Bu görüşe "ileri sürdüğünüz görüşler kabul edilemez" şeklinde cevap verilir. Çünkü yolculuk halinde olan kişi namazları tam veya kısaltarak kılma seçeneklerinden dilediğini seçer ki bu durumda bir şeyin bütünüyle bir kısmı arasında serbest bırakılmıştır.

 

 

9. Kişiden bir kıl yere düşse, kişi bu kılın koptuktan sonra tarağa takılarak mı düştüğünü yoksa kendisinin mi kopardığı konusunda şüphe etse fidye gerekmez. Çünkü kişinin kıl kopardığı kesin sabit olmamıştır. Aslolan kişinin zimmetinde bir borcun bulunmamasıdır.

 

10. el-Mecmu'da belirtildiğine göre ihramlı kişinin saç ve sakalını taraması, biderini ayıklaması, başınI ve bedenini tımaklarıyla ve parmak uçlanyla kaşıması mekruhtur.

 

11. Başındaki biderden, kirlerden, sıcaktan, yaralardan ve benzer durumlardan rahatsızlık duyan ve bu sebeple başınI tıraş etmekte mazur olan kişi saçlarını kazıtabilir. Bu durumda fidye verir.

 

Bu hükmün delili daha önce geçen ayette yer alan şu ifadelerdir: Aranızda hasta olan yahut başında bir rahatsızlığı bulunan kimse başını tıraş edebilir. Ancak bu özrüne karşılık ya üç gün oruç tutmalı veya [fakirleri] doyurmalı yahut bir kurban kesmelidir. [Bakara, 196]

 

[*] - Buhari ve Müslim, Ka'b b. Ucre' den şunu rivayet etmiştir: Bu ayet benim hakkımda indi. Ben Resulullah (s.a.v.)'ın yanına gelmiştim. Bana "bana doğru yaklaş" dedi. Ben de yaklaştım. [Başımı gördükten sonra bana] "Başındaki bitler seni rahatsız etmiyor mu?" diye sordu. Ben "evet ediyor" dedim. Bunun üzerine Hz. Peygamber (s.a.v.) [saçlarımı kazıtmamı ve bu sebeple] oruç tutmak veya sadaka vermek yahut kurban kesmek suretiyle fidye vermemi emretti. (Buhari, Muhsar, 1814; Müslim, Hac, 2871)

 

Not:

1. İsnevi şöyle demiştir: Aynı şekilde bir ihtiyaç sebebiyle ihramlıya mübah kılınan bütün durumlarda ihramlı kişinin fidye vermesi gerekir. Ancak [ihramlık olarak izar ve rida bulamaması durumunda] şalvar ve topuk kısmı kesilmiş olarak ayakkabı giymesi durumunda fidye vermesi gerekmez. Çünkü avret yerini örtmek ayağı necasetten korur, kişinin bunu yapması emredildiğinden bu konuda onun için hüküm hafifletilmiştir.

 

2. Hocamız Zekeriya el-Ensarl'nin belirttiğine göre İsnevi'nin yaptığı bu sınırlama doğru değildir. Yahut da onun sözünü başka türlü yorumlamak gerekir. Hocamız Zekeriya elEnsarı fidyenin gerekli olmadığı başka bazı durumları da zikretmiştir. Bunları şu şekilde zikredebiliriz:

 

1- Kişinin gözünde kıl çıksa ve bu onu rahatsız etse onu keser.

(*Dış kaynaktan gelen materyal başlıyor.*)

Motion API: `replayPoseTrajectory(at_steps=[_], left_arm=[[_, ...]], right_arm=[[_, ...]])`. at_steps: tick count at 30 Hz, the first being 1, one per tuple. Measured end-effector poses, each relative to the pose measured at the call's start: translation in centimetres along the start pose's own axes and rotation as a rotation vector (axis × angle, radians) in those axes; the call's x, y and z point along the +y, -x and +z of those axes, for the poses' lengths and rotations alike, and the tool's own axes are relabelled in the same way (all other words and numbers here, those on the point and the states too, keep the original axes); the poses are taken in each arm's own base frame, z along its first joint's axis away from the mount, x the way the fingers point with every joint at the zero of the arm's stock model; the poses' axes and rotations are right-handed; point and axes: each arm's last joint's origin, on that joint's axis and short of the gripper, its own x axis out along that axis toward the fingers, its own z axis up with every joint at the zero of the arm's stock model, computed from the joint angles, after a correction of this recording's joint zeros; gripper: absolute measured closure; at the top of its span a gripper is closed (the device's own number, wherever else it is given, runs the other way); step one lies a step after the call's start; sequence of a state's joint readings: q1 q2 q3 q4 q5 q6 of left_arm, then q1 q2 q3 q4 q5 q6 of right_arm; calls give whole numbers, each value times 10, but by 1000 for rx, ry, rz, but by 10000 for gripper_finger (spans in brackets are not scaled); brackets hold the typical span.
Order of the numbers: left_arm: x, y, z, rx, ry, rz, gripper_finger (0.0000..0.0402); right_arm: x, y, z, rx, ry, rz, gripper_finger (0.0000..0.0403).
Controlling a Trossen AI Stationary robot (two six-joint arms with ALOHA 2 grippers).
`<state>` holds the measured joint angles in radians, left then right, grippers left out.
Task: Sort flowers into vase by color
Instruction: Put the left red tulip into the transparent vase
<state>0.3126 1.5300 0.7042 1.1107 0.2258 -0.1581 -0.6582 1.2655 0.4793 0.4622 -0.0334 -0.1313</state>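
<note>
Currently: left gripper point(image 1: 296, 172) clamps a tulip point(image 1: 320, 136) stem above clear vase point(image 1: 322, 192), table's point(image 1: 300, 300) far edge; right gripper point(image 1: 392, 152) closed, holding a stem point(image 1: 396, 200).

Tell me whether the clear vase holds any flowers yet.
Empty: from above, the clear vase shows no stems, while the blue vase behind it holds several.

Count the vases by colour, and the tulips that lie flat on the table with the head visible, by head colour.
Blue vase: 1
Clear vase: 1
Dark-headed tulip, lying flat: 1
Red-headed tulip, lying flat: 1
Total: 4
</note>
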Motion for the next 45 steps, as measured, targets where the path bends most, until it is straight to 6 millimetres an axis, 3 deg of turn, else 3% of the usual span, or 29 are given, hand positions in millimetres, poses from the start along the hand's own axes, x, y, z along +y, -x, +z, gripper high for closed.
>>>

2- Kişinin saçı ve kaşı görmesini engelleyecek derecede uzasa görmesini engelleyen kısmını kesebilir.

3- Kişinin tırnağı ayrılmakla birlikte kopmasa, kendisini rahatsız eden bu tırnağı çekip kopartabilir.

3. Özrü bulunmayan bir kimsenin saçını kazıyan kişi de günaha girer, çünkü günah bir iş yapmıştır.

 

4. Bir kimse ihramlı bir şahsın başını tıraş etse ihramlı kişinin onu engelleme imkanı bulun sa ancak engellemese, yahut kişinin engelleme imkanı bulunduğu halde ateş saçını yaksa koruma konusunda ihmalkar davrandığı için fidye vermesi gerekir. Kişi, saçını tıraş etmesi için birine izin verse, kesme fiili aslında izin verene izafe edildiğinden fidye vermesi gerekir.

 

[Soru]  Kişinin tıraş etmesi, saçın sahibinin bunu emretmesinden öncedir. Şu halde niçin emretme önce düşünülmektedir.

 

[Cevap]  Bu hüküm "saç kesmenin yararı kesmeyi emreden şahsa dönmediğinde" söz konusu olur. Şayet yararı ona dönerse hüküm farklı olur. Örneğin kişi bir koyun gaspeder de bir kasaba onu kesmesini emrederse koyunun değerini sadece gaspeden öder.

 

5. Kişi izinsiz olarak başkasının saçını tıraş etse, saçı kesilen kimse de bunu önleyebilecek durumda olmasa veya uyku vb. bir durumda bulunsa fidyeyi verme yükümlülüğü tıraş eden kimseye -bu kimse ihramsız olsa bile- aittir. Çünkü kusurlu davranışı yapan odur. Bu durumda saçı kesilen kişi kesenden fidyeyi isteyebilir; çünkü fidye onun sebebiyle gerekli olmuştur. Ayrıca onun haccı fidyenin ödenmesiyle tamamlanmaktadır, bu sebeple fidyeyi isteyebilir.

 

Saçı tıraş edilen kişi, tıraş edenin izni olmaksızın fidyeyi kendiliğinden vermiş olsa saçı tıraş edenin üzerinden fidye yükümlülüğü kalkmaz. Bu mesele borç ödeme meselesinden farklıdır. Çünkü fidye keffarete benzemektedir.

 

Tıraş eden kişi saçı tıraş edene bu konuda izin verse kendiliğinden fidye yükümlülüğü düşer.

 

6. İhramlı olan bir kişi ihramlı olmayan bir kimsenin saçını tıraş edebilir.

 

7. Bir kimse, uyku vb. durumda olan ihramlı bir şahsın saçının tıraş edilmesini emretse, berber de tıraş etse, şayet berber durumu bilmiyor ise yahut emreden kişiye itaat ettiğini zanneden yabancı bir şahıs olsa yahut da tıraş etmeye zorlansa fidye verme yükümlülüğü kesmeyi emredene aittir. Aksi takdirde tıraş edene aittir.